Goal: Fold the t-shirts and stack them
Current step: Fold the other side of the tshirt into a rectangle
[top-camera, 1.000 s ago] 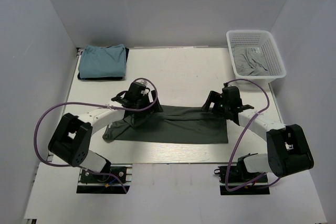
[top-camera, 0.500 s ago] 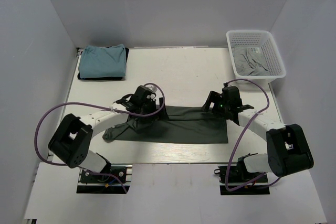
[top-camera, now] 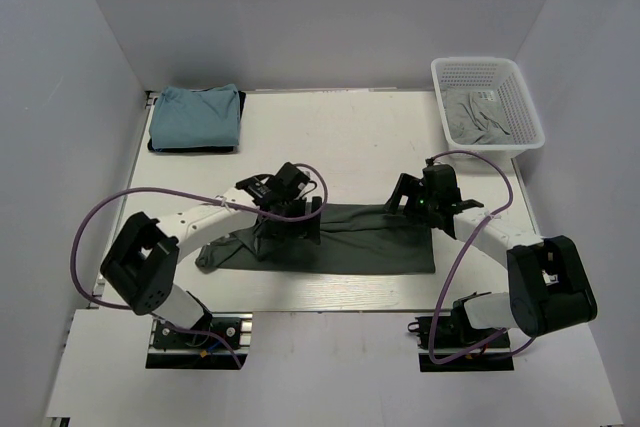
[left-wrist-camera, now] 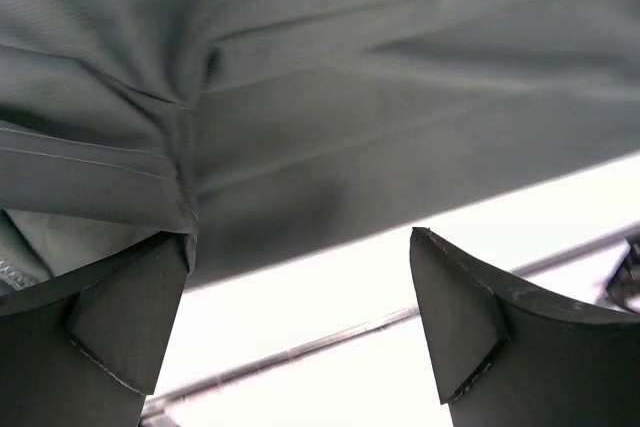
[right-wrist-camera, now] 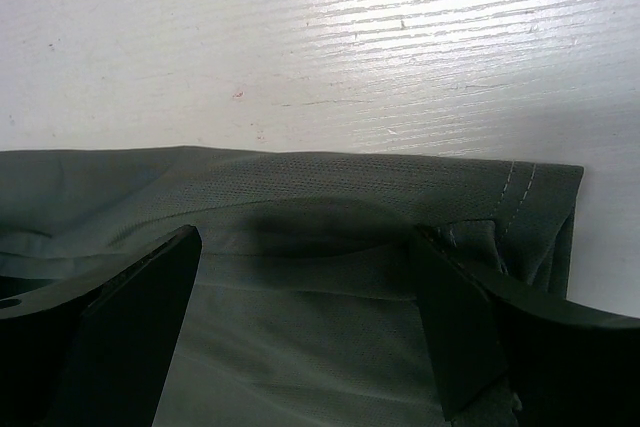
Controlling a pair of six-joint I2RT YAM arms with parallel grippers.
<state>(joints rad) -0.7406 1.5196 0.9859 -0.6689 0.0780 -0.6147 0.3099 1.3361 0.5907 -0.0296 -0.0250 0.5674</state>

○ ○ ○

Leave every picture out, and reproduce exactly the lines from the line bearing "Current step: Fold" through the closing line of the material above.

▶ **RESPONSE TO THE TASK**
Current step: Fold the other side of the tshirt into a rectangle
[top-camera, 1.000 s ago] 
[top-camera, 0.500 s ago] 
[top-camera, now] 
[left-wrist-camera, now] 
[right-wrist-camera, now] 
Controlling a pair of six-joint I2RT YAM arms with parallel grippers.
<state>(joints rad) -0.7406 1.5196 0.9859 -0.6689 0.0780 -0.6147 0.3099 1.3361 0.5907 -0.0296 -0.0250 0.5674</state>

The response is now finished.